Sheikh Hamdan said "The result is all the business sector and all segments of society response are very satisfactory.the tax compliance ratios are continuous growth, which is confirmed by the success of the model adopted by the FTA, which is based on the encouraging self- adherence to easy electronic registration is by the businesses".

 "The first major beneficiaries are those would be the entities those could not register up to December 4, 2017, or are going to apply now", said Surandar Jesrani, partner, and CEO at Morison MJS  In a Tax Consultancy.

Jesrani said "the free zone companies and branches of foreign companies will be included in the entities and these type of entities were hope some relaxations and discount from the VAT and hence it could not register before the deadline after launching the VAT in UAE.

" The FTA has already 260,000 companies registered .it will be noticed that those businesses that have not registered for VAT it cannot invoice and collect VAT".

"The UAE businesses did registration in time, but there are some small and medium enterprises that could not register due to lack of preparedness," said Naveen Sharma, chairman of the Institute of Chartered Accountants of India (Dubai chapter).

"The UAE businesses did registration in time, but there are some small and medium enterprises that could not register due to lack of preparedness," said Naveen Sharma, chairman of the Institute of Chartered Accountants of India (Dubai chapter).

Tuesday 6 March 2018

UAE’s Jewelers Hope For a Rethink on 5% Import Fee


After launched the VAT in UAE many of goods are under the VAT.Two months in recent history are complete, The UAE has a duty tariff of 5 percent on jewelry imported by wholesalers.Dubai and UAE have historically offered concession as part of their efforts to ensure the country’s standing as the region's gold and jewelry business hub.Recently the biggest hope is that something will be about the gold jewelry rethink on 5 percent import fee.

The sources say the discount is being weak down Recent month along with 5 percent VAT were the factors behind the gold's price inflation rate at a local retail and the last year  UAE decided to 5 percent fee on Gold jewelry. while import duty will be on par with those in most of the other Gulf markets.That's why the jewelry business believes in the Gulf government can now help them out.

UAE's jewelers hope for a rethink on 5% import duty


Chairman of Joyalukkas, Joy Alukkas said some talk at the GCC level that the customs union might consider a prevention of the 5 percent fee on the Jewellery markets.The current price of gold jewelry differential on a gram at the retail level between UAE and India is 3 percent.Dubai has imposed a 5% import fees on gold and diamond jewelry, a move which is likely to hurt Indian exports at a time.

"The VAT is a reality and when the government is launched VAT after that they can not make a change.
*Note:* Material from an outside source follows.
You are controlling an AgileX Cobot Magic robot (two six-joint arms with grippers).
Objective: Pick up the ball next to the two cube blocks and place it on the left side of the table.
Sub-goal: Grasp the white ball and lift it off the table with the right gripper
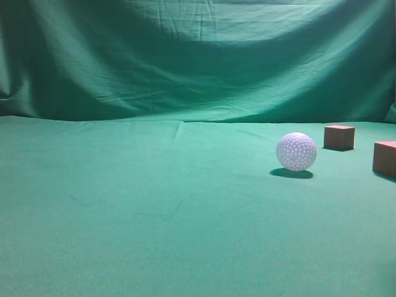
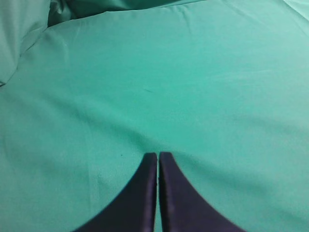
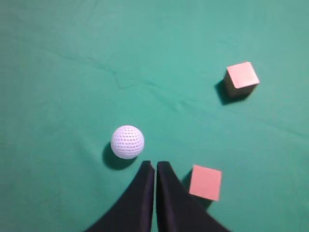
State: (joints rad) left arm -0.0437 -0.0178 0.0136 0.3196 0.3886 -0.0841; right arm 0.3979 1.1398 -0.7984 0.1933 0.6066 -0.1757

But when business gets some help on the customs duty so it would be positive for us.Recently, the 5 percent tax and 5 percent VAT have eroded much of the price advantage in Dubai's gold business profit used to have compared to rates in India, Sri Lanka, and Pakistan."
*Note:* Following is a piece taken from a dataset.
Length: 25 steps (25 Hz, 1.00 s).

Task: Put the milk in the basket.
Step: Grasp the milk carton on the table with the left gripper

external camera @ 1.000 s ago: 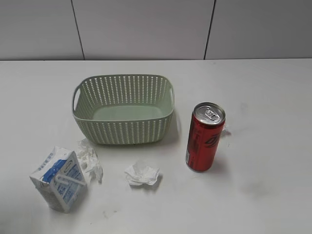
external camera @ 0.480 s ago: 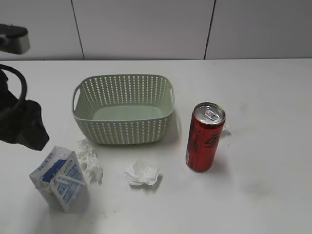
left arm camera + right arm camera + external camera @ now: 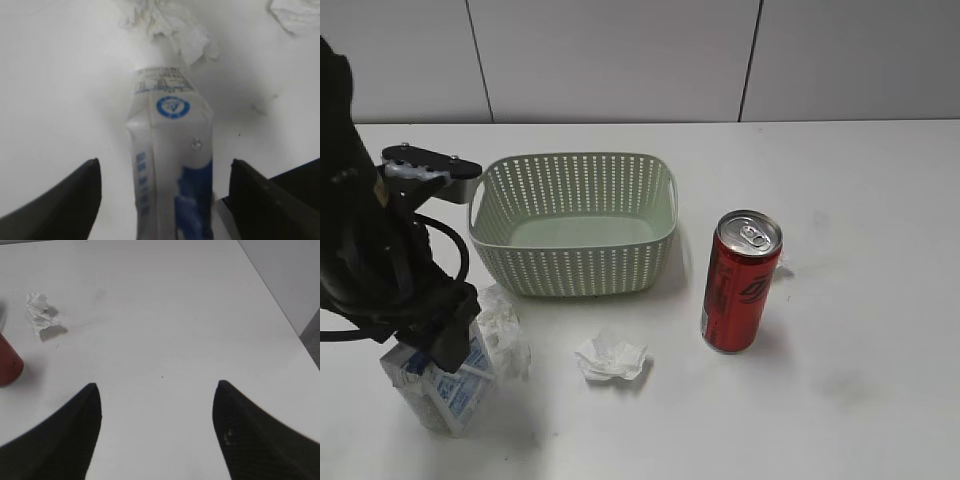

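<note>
Two wide end effectors — left end effector point(image 3: 162, 200) straddling milk carton point(image 3: 170, 165), basket point(image 3: 575, 222) beyond.

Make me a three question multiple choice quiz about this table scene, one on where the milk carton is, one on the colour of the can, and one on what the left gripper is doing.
1. Where is the milk carton?
A. Inside the basket
B. On the table, in front of the basket's left corner
C. Right of the can

2. What colour is the can?
A. Red
B. Blue
C. Silver all over

3. What is the state of the left gripper?
A. Shut on the carton
B. Open, with the carton between its fingers
C. Open above the basket

Answers:
1 B, the carton stands on the table before the green basket, which holds nothing.
2 A, its body is red under a silver top.
3 B, the left wrist view shows both fingers spread apart from the carton's sides.
</note>
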Available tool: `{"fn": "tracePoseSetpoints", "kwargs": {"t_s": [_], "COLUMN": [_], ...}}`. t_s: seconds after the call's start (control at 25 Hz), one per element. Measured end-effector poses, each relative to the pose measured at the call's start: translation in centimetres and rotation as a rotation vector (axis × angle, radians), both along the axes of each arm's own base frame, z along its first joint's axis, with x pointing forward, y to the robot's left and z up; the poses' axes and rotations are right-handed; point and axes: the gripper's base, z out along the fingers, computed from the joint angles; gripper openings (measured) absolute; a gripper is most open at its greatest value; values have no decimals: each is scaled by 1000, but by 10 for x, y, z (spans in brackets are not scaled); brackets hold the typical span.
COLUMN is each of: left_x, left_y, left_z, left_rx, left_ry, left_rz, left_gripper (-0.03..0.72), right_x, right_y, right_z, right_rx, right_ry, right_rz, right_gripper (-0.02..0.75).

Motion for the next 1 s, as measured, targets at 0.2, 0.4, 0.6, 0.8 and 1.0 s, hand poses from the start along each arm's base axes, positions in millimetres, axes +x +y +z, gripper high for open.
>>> {"fn": "tracePoseSetpoints", "kwargs": {"t_s": [0.2, 0.4, 0.6, 0.8, 1.0], "left_x": [9, 15, 17, 16, 15], "left_y": [-6, -9, -11, -11, -10], "left_z": [-22, -41, -55, -55, -55], "left_rx": [16, 40, 57, 60, 68], "left_ry": [27, 61, 94, 104, 118], "left_rz": [13, 18, 23, 24, 20], "left_gripper": [602, 593, 583, 449, 334], "right_x": [0, 0, 0, 0, 0], "right_y": [0, 0, 0, 0, 0], "right_z": [0, 0, 0, 0, 0], "right_rx": [0, 0, 0, 0, 0], "right_ry": [0, 0, 0, 0, 0], "right_rz": [0, 0, 0, 0, 0], "right_gripper": [554, 554, 554, 554, 554]}}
International bullion prices continue to be on the growth side,5 March opening at $1,328.2 (Dh4,878.47) an ounce. This compares with $1,242 on December 12, with prices even touching $1,366 in January. The gold prices in the “high range”, leading jewelry retailers are now trying to see whether they can get price benefits from local manufacturing of gold jewelry.

Its removal could make local gold prices


Jewelry made here will only be charged 5 percent VAT. Now there is no import duty on bullion imports.Jewelry wholesaler said that the gold industry in the UAE already works on the lowest benefit available anywhere in the world - this has been our history and will remain so,” said a jewelry wholesaler.

Abdul Salam K.P. of Malabar said that The rule requires 40 percent localized inputs to be exempt from Gold & Diamonds. “But with 90 percent of it is gold and comes standard gold jewelry, of bullion, which is imported.”

The growing base for a local jewelry manufacturer, the UAE also hosts makers of bullion bars and coins through operations owned and operated by the likes of Kaloti and Emirates Gold.